Polymerisation reveals hidden fingerprints

15 October 2010

Fingerprints leave their mark on surfaces that remain even if they are washed off allowing them to be detected using disulphur dinitride, claim UK scientists.

Fingerprint analysis of crime scenes has become a powerful weapon in the forensic scientist's arsenal. The ridges present on the tips of the fingers are unique to a person. By comparison of impressions left in materials - typically flat, regular surfaces, such as glass - to a sample taken from a suspect it is possible to identify the owner of the fingerprints.

But there are occasions where fingerprints are not easily viewable or are fragmented. Here, latent fingerprinting - where obscured fingerprints are enhanced - can be used to identify an individual. In 2008, Paul Kelly and co-workers at Loughborough University noticed that the strained four-membered ring system S2N2 quickly polymerises to (SN)x in the presence of fingerprints. Detecting this polymer produces a visual image of the fingerprint.

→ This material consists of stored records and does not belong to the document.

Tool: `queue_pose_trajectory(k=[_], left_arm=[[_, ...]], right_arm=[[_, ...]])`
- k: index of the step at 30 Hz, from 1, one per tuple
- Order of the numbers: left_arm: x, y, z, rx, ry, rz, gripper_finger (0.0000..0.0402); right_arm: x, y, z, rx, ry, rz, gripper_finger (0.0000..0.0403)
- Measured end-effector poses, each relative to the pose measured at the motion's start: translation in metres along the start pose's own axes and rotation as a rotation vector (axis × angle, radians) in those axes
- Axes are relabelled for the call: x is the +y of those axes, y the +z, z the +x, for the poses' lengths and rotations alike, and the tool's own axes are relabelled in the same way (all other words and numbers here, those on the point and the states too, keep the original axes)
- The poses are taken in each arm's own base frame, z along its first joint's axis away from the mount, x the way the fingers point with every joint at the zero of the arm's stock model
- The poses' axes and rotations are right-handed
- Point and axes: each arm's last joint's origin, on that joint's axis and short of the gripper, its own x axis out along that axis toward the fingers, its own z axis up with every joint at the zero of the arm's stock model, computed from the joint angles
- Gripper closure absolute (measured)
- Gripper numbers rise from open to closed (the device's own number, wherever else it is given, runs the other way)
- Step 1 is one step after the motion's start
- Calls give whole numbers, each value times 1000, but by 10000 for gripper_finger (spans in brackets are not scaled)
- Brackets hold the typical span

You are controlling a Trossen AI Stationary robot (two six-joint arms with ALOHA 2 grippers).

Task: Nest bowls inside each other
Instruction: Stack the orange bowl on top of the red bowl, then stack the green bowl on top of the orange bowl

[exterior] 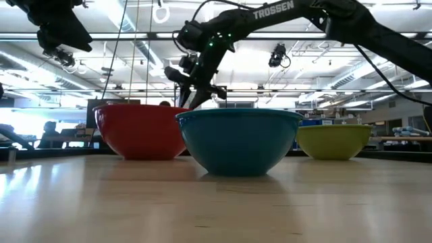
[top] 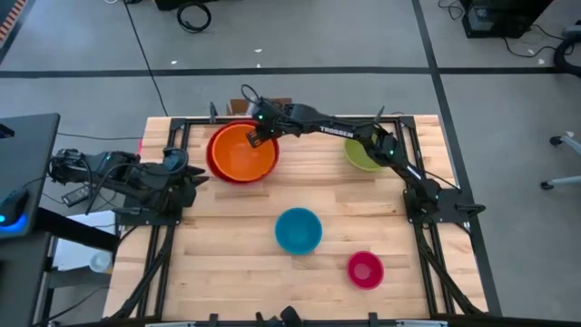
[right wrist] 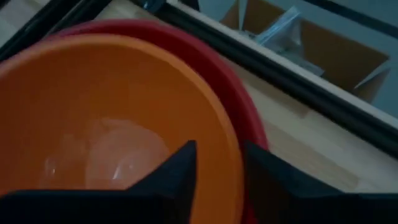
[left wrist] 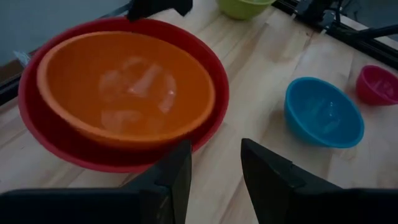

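Note:
The orange bowl (top: 243, 150) sits inside the red bowl (top: 216, 163) at the table's far left, its rim a little off centre in the red one (left wrist: 124, 158). My right gripper (right wrist: 221, 174) hangs open over the orange bowl's far rim (right wrist: 227, 134). One finger stands inside that rim and one outside, and I see no touch. The gripper shows above the red bowl (exterior: 138, 131) in the low view (exterior: 192, 101). My left gripper (left wrist: 214, 180) waits open at the table's left edge (top: 186, 173), pointing at the two nested bowls.
The lime green bowl (top: 363, 154) stands at the far right under my right arm. The blue bowl (top: 299, 230) stands mid-table, with the magenta pink bowl (top: 365, 270) nearer the front right. Black frame rails (top: 413, 173) run along the table's sides. Bare wood lies at the near left.

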Motion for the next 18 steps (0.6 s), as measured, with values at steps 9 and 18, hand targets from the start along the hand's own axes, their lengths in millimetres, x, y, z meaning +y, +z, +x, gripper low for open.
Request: queue_pose_trajectory(k=[9, 18], left_arm=[[0, 0, 0, 0, 0, -22, 260], [3, -3, 0, 30, 25, -37, 260]], right_arm=[[-8, 11, -43, -26, -106, 20, 203], [-56, -1, -97, 304, -369, 15, 205]])
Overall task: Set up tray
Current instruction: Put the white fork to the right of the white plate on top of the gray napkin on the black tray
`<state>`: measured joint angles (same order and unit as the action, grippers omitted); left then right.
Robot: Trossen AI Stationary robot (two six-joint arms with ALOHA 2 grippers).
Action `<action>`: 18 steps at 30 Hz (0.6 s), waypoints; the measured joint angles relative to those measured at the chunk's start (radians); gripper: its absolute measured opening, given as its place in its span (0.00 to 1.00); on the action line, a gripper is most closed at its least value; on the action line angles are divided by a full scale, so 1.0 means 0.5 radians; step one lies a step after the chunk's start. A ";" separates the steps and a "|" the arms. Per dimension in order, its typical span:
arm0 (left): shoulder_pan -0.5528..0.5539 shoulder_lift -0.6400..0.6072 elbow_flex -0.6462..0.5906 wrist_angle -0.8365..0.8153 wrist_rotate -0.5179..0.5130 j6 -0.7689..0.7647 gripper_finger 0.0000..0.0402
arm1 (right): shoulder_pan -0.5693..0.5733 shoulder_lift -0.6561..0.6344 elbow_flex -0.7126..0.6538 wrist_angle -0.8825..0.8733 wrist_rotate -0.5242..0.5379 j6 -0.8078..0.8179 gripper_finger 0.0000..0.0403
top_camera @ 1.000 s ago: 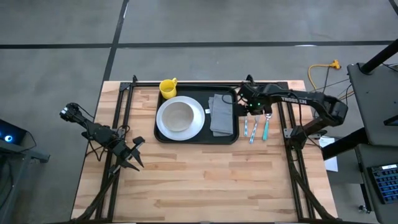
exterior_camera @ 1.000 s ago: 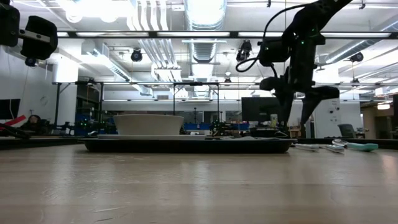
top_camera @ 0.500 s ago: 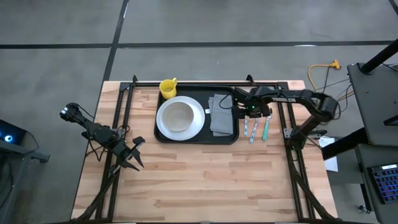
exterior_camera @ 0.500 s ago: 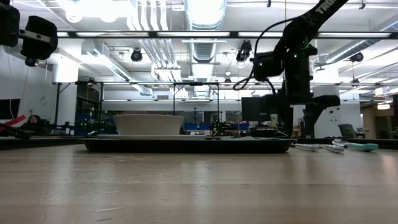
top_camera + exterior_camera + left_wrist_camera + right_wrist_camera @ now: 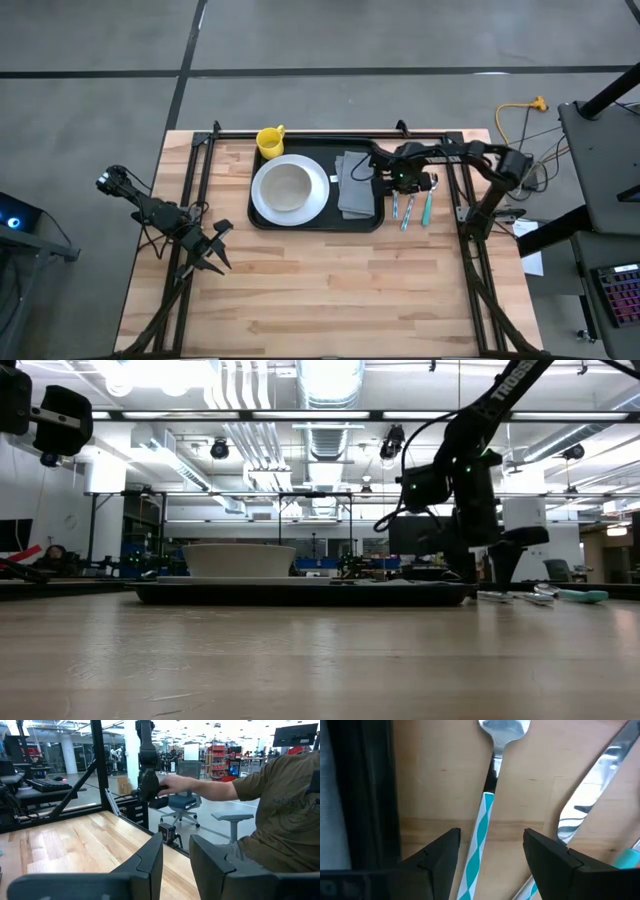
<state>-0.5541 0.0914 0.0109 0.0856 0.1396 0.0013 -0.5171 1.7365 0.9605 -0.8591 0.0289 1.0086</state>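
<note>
High view. The tray point(image 5: 262, 216) lies on the tabletop point(image 5: 330, 290) toward its far edge, slightly right of centre. It carries a white plate point(image 5: 318, 189) with a bowl point(image 5: 287, 186) on it, and a folded grey napkin point(image 5: 355, 186) beside the plate. A yellow mug point(image 5: 269, 140) stands at the tray's far left corner; whether it is inside the rim cannot be told. Three pieces of cutlery point(image 5: 411, 206) lie on the bare wood just beside the tray's right edge, probably staged there for transfer onto the tray. The right gripper point(image 5: 405, 181) is directly over their upper ends. The left gripper point(image 5: 213, 255) waits low on the left side of the tabletop, well apart from the tray.

Low view. The tray point(image 5: 300, 593) sits flat, the bowl point(image 5: 238, 559) rising above its rim. The right gripper point(image 5: 482, 565) is down near the surface beside the tray, with the cutlery point(image 5: 560, 595) lying flat to its right.

Left wrist view. The left gripper point(image 5: 175, 865) has its fingers point(image 5: 150, 862) apart and empty. A person point(image 5: 270, 805) sits beyond the table.

Right wrist view. The right gripper point(image 5: 490, 852) has its fingers point(image 5: 437, 855) spread on either side of a teal-and-white striped handle point(image 5: 482, 827) of a spoon point(image 5: 502, 729), not yet closed on it. This straddling pose suits a pinch on the handle. A second utensil point(image 5: 592, 790) lies just beside, so a clean single pick is likely to need care.
</note>
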 joint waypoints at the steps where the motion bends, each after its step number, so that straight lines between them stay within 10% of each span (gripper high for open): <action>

It could be possible to identify fingerprints that have been washed from surfaces

Now they have shown that this polymerisation still occurs when the chemicals in the fingerprint that were thought to trigger it are 'washed off' the surface, which could occur by simple wiping or an explosive blast. The polymerisation is triggered by an effect brought about by interaction of the chemicals with the surface before they are removed.

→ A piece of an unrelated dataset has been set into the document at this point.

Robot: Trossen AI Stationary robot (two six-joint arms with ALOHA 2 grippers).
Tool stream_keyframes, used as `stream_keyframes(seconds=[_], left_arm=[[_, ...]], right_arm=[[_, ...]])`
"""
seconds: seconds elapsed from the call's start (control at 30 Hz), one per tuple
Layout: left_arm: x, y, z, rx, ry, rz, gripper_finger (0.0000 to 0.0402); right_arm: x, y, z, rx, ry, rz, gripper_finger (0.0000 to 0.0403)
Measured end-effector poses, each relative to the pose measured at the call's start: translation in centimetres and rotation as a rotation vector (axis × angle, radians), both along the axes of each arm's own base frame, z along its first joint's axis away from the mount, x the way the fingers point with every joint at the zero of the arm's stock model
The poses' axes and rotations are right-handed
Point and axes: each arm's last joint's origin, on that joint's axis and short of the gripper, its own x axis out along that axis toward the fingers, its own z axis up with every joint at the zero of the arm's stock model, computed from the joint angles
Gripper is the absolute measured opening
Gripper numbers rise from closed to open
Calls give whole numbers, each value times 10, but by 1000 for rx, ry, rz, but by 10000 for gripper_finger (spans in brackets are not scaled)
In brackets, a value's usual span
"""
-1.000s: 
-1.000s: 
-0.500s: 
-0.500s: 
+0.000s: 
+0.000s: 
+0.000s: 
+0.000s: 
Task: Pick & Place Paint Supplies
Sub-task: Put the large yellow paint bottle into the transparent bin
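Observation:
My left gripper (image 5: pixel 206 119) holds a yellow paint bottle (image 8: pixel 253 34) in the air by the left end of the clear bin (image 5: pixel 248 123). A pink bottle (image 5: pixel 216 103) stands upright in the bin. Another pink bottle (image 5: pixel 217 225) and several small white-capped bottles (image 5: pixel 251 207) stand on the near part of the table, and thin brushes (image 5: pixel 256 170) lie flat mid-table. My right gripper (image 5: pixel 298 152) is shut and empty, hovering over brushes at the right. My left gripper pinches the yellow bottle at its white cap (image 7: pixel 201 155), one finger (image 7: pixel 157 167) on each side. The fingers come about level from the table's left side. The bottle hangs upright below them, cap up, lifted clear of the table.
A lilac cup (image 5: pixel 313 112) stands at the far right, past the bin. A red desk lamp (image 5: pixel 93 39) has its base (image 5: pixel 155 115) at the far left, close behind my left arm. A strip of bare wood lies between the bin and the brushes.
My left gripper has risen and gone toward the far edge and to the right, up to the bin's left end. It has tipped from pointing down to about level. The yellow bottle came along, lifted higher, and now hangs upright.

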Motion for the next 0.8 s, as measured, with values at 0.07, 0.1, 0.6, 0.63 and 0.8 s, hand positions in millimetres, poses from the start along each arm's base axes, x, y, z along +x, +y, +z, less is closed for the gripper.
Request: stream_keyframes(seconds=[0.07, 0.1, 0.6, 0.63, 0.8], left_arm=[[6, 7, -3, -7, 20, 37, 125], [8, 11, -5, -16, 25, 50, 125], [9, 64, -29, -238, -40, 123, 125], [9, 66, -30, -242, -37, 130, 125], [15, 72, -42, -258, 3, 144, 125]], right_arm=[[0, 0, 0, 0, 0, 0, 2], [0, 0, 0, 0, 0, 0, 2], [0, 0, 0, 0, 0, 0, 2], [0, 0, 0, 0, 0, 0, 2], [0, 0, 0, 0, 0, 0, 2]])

'As long as the print has been on the surface long enough to bring this about before washing off - and this only has to be hours or less - this signature will be present and we can image it,' explains Kelly. He goes on to say that the key to this process is that it is 'based on the interaction of S2N2 vapour with the surface'. The crucial point is that a vapour can reach areas of a surface that are not accessible to solids and liquids, such as the crumpled remains of an explosive device, he adds.

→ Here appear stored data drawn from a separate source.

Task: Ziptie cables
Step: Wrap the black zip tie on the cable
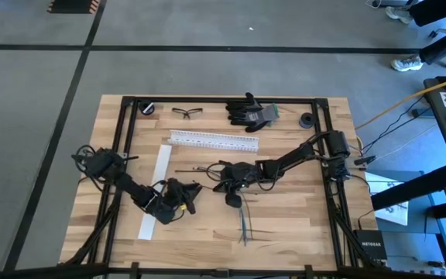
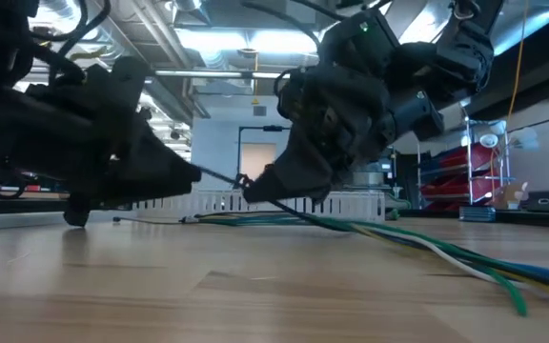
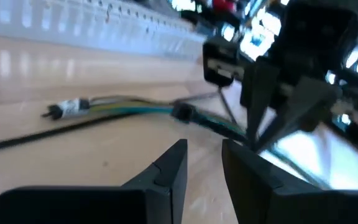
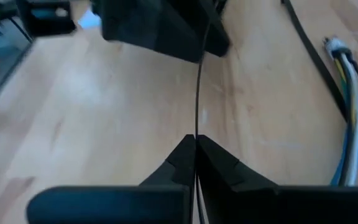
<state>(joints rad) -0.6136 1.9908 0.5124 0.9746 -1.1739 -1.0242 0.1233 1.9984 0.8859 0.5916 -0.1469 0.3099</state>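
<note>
Right hand (image 4: 195, 142) is pinching its fingers together on a thin black ziptie strand (image 4: 198, 81), a grip only its own wrist view is making plain. Left hand (image 3: 204, 163) is hovering low over the tabletop (image 1: 300, 225) with its fingers slightly apart, nothing between them. From above, both hands are meeting near the middle, and the cables (image 1: 242, 225) are trailing from there toward the near edge. Level with the tabletop, their green, white and blue strands are showing. A white slotted rail (image 1: 213, 140) is lying behind.
</note>
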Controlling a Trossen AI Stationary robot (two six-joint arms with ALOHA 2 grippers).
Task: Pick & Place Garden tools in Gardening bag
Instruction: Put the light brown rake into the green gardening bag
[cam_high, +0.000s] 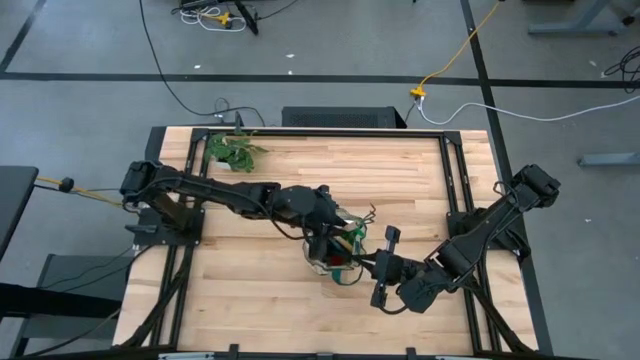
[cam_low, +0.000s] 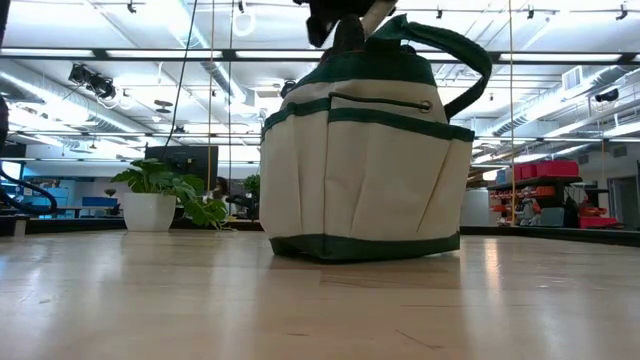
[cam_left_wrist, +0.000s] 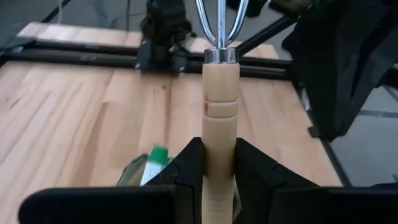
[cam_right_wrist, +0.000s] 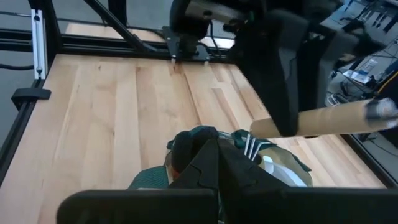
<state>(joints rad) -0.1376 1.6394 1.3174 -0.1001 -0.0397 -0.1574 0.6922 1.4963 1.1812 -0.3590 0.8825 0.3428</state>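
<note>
The cream-white gardening bag (cam_low: 360, 170) with dark green trim stands upright on its base mid-table (cam_high: 335, 262). My left gripper (cam_high: 325, 225) hovers over its far side, shut on a wooden-handled rake (cam_left_wrist: 221, 93). The rake also shows in the right wrist view (cam_right_wrist: 323, 118). My right gripper (cam_high: 375, 268) is at the bag's right side, shut at its green rim (cam_right_wrist: 186, 140). Inside the bag show metal prongs (cam_right_wrist: 250, 146) and a green-and-white piece (cam_left_wrist: 155, 158). My left gripper pinches the rake's wooden handle (cam_left_wrist: 219, 146) between its two fingers, toward the handle's free end. The handle runs out ahead of the fingers, and the metal prongs (cam_left_wrist: 221, 18) point away. The rake is lifted clear, roughly level above the bag. My right gripper is shut at the bag's dark green rim fabric (cam_right_wrist: 194, 142), coming from the table's right. Its own fingers (cam_right_wrist: 212, 163) hide the place of contact. The bag stands on the table.
A leafy plant in a white pot (cam_high: 232, 150) stands at the table's far left and shows in the low view (cam_low: 160, 190). Black frame rails (cam_high: 455, 190) run along the table's sides. Bare wood (cam_high: 250, 290) lies to the near left of the bag.
</note>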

John Plater, an expert in the enhancement of latent fingerprints at the University of Aberdeen in the UK sees promise in the system: 'developing latent fingerprints on metal surfaces is difficult and a vapour phase method may offer added sensitivity to existing methods.'

Kelly is keen to stress that this research is still in its infancy and the team is working on further research to develop the method so that it could be used in forensics.